Considerations may have Input Parameters that add more context specific to processing that consideration. (Note that these are different from behavior parameters which apply to the behavior as a whole.)



All the processing for considerations is contained in Class Consideration. The only member variables are the name, input, response curve, and parameters. There is one consideration object for each independent consideration in any behavior. Note that these are truly unique objects that may be the same as other consideration objects elsewhere. So, for example, Behavior A may have a consideration with the same response curve and parameters as a consideration for Behavior B. Those two considerations would be individual objects in the data. This is because the are associated as member objects of those parent behaviors. If the data is changed in the data tool for one of the considerations, the data held in the created objects would not be different.

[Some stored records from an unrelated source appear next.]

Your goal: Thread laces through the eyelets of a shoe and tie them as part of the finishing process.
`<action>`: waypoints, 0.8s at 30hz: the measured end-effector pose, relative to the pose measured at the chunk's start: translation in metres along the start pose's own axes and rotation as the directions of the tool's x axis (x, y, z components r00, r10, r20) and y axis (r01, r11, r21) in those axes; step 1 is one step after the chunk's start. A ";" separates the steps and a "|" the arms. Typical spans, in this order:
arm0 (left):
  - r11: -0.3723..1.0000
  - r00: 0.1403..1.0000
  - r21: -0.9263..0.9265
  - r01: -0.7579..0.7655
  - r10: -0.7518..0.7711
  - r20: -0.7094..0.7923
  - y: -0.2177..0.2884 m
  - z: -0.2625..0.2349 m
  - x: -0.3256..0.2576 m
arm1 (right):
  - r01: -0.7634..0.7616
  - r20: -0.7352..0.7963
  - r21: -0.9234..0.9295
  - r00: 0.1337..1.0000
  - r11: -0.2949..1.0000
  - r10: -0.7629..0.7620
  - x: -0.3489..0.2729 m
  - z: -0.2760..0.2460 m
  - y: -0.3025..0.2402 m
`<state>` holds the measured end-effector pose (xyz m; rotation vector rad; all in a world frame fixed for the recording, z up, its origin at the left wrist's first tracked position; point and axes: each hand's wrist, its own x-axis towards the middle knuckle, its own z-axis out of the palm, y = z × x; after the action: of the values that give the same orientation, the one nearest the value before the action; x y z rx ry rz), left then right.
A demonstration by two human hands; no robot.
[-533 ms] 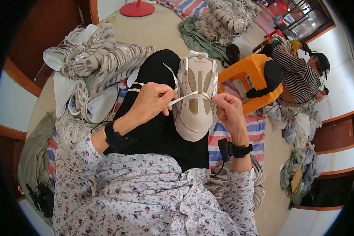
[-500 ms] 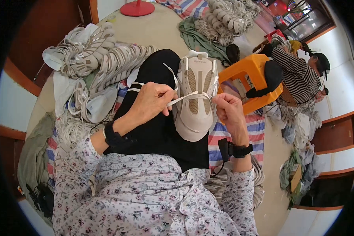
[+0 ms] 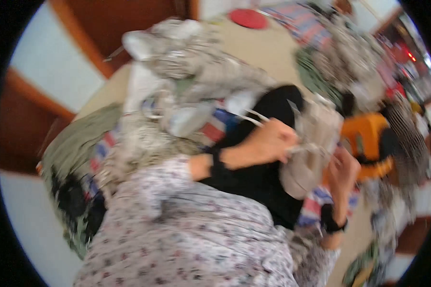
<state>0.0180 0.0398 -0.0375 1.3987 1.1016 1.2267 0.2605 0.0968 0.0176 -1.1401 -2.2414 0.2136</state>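
Observation:
A beige shoe upper point(image 3: 305, 177) lies on my black-trousered thigh, its toe end pointing toward me. A white shoelace point(image 3: 302, 149) crosses over its middle. On the upper's left side, my left hand point(image 3: 274, 141) is closed in a pinch on the lace, and a loose white end trails out behind the hand. My right hand point(image 3: 343, 171) is closed at the upper's right edge, fingertips together on the other side of the lace. Motion blurs the picture, so the exact fingertip hold is hard to make out.
Piles of beige shoe uppers point(image 3: 196, 62) lie to the left on striped sheeting, with a grey-green cloth point(image 3: 79, 134) beside them. An orange stool point(image 3: 366, 138) stands close on the right. Beyond it sits a person in a striped top point(image 3: 407, 134). A red round base point(image 3: 248, 18) is at the back.
The view has swung, so everything sits further right, tilted and blurred. Both hands stay at the upper, with the lace still across it.

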 end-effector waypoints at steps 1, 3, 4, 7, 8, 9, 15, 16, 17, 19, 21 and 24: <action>0.998 0.999 -0.065 -0.021 0.019 -0.041 0.001 0.000 -0.001 | 0.001 0.021 -0.011 1.000 1.000 -0.001 0.001 0.001 -0.002; 1.000 0.997 0.013 -0.009 0.010 -0.075 0.002 0.000 -0.001 | 0.020 -0.026 -0.026 0.999 0.999 -0.021 0.003 0.009 0.001; 1.000 0.996 -0.023 -0.002 0.000 -0.086 0.003 0.000 -0.001 | -0.032 -0.007 0.058 0.999 0.998 0.033 0.003 0.009 0.004; 0.999 0.997 -0.051 0.006 -0.010 -0.073 0.005 0.000 -0.002 | -0.442 0.172 0.417 0.896 0.794 0.408 0.001 0.006 0.024; 0.998 0.998 -0.057 -0.005 0.001 -0.069 0.005 0.000 -0.002 | -0.403 0.176 0.441 0.915 0.802 0.363 -0.004 0.006 0.029; 0.999 0.998 -0.047 -0.002 -0.002 -0.069 0.005 0.000 -0.002 | -0.517 0.294 0.594 0.853 0.617 0.432 -0.008 0.007 0.033; 1.000 0.999 -0.010 0.002 -0.003 -0.040 0.004 0.002 0.000 | 0.005 -0.055 0.180 0.998 0.984 0.005 -0.014 0.018 0.028; 1.000 0.999 -0.019 0.011 -0.011 -0.041 0.004 0.001 0.000 | 0.157 -0.076 -0.081 0.984 0.984 -0.163 -0.012 0.016 0.025; 0.999 0.999 -0.044 0.015 -0.017 -0.040 0.004 0.001 -0.001 | 0.196 -0.090 -0.060 0.976 0.979 -0.201 -0.009 0.012 0.024; 1.000 0.999 -0.022 0.007 -0.007 -0.042 0.005 0.001 -0.001 | -0.300 0.178 0.438 0.953 0.847 0.245 -0.003 0.004 0.023; 1.000 0.999 -0.018 -0.003 0.003 -0.046 0.006 0.000 -0.002 | -0.521 0.367 0.617 0.854 0.590 0.369 0.003 -0.004 0.025; 1.000 0.999 -0.006 -0.018 0.018 -0.044 0.006 0.000 -0.002 | -0.642 0.473 0.638 0.762 0.425 0.442 0.002 -0.004 0.025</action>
<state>0.0178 0.0369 -0.0318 1.3857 1.1163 1.2779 0.2784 0.1133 0.0121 -1.3056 -1.5004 1.5240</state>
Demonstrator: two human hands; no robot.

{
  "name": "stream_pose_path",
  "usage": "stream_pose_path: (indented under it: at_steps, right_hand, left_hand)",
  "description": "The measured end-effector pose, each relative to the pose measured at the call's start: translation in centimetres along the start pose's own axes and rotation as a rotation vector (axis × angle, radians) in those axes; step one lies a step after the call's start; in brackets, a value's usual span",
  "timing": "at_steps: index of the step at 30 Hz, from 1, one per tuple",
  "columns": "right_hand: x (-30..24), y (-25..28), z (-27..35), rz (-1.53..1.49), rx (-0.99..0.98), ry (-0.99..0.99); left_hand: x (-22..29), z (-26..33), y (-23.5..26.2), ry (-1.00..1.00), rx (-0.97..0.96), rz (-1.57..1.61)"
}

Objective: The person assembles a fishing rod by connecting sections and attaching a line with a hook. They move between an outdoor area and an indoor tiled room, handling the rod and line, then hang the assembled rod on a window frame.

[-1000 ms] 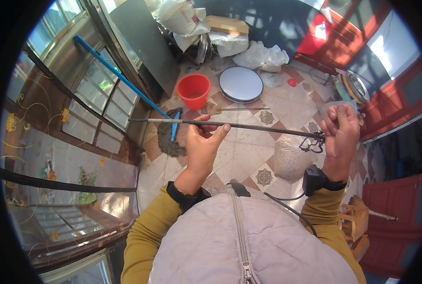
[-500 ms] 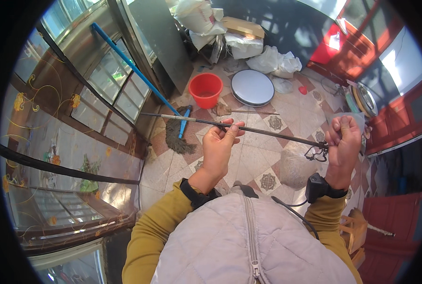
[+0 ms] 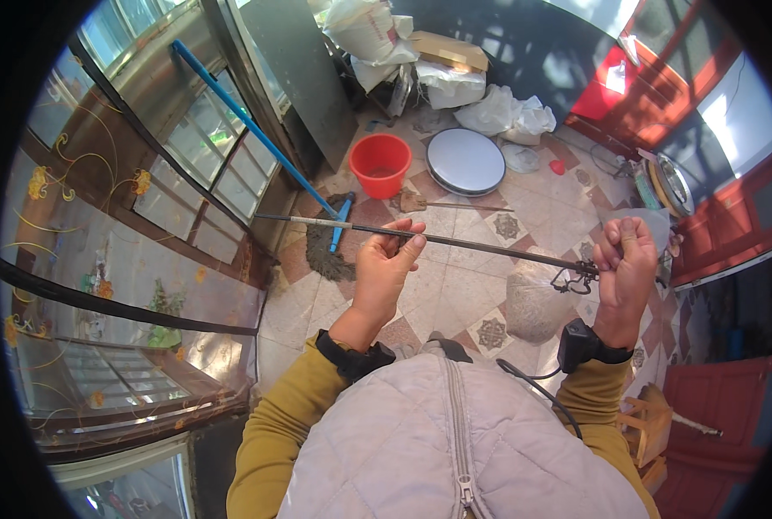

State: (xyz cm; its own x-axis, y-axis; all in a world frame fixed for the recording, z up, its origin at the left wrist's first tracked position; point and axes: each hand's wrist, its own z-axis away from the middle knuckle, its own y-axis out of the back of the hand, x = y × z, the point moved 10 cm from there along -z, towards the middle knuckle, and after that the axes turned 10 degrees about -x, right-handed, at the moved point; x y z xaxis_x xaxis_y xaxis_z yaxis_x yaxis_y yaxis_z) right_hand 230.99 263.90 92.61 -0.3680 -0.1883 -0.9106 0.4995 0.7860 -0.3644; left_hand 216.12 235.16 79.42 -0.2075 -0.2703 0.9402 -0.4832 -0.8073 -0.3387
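Long dark rod (image 3: 490,248) runs across mid-frame, left hand (image 3: 381,272) pinching it partway along, right hand (image 3: 624,270) fisted round its right end, red bucket (image 3: 381,180) sitting upper-center.

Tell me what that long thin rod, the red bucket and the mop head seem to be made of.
Long thin rod: dark, faintly shiny; perhaps metal or coated fibre, I can't tell which.
Red bucket: likely smooth plastic, judging by its even, bright colour.
Mop head: probably matt fabric strands, from its shaggy grey edge.
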Motion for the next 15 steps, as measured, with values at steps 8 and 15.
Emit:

The objects themselves hold no state.

The only entry point for use is float Consideration::GetScore(const ContextInfo &thisContext). From there it acquires the input value from the specified input using, if necessary, information passed into GetScore via the context info.

Once it has retrieved and processed the input value, it runs it through the response curve and returns the value of the consideration.

float Consideration::GetInputValue(const ContextInfo &thisContext) const does all the heavy lifting of the process of calculating considerations for a behavior. Because of that, this is going to be one of your most accessed functions during AI execution. It is essentially a large switch statement branching on the input that is specified in this particular consideration. This switch runs the input against all of the enum'd ConsiderationInput values so that the program knows where to get the value from in the game engine and, if necessary, process it accordingly.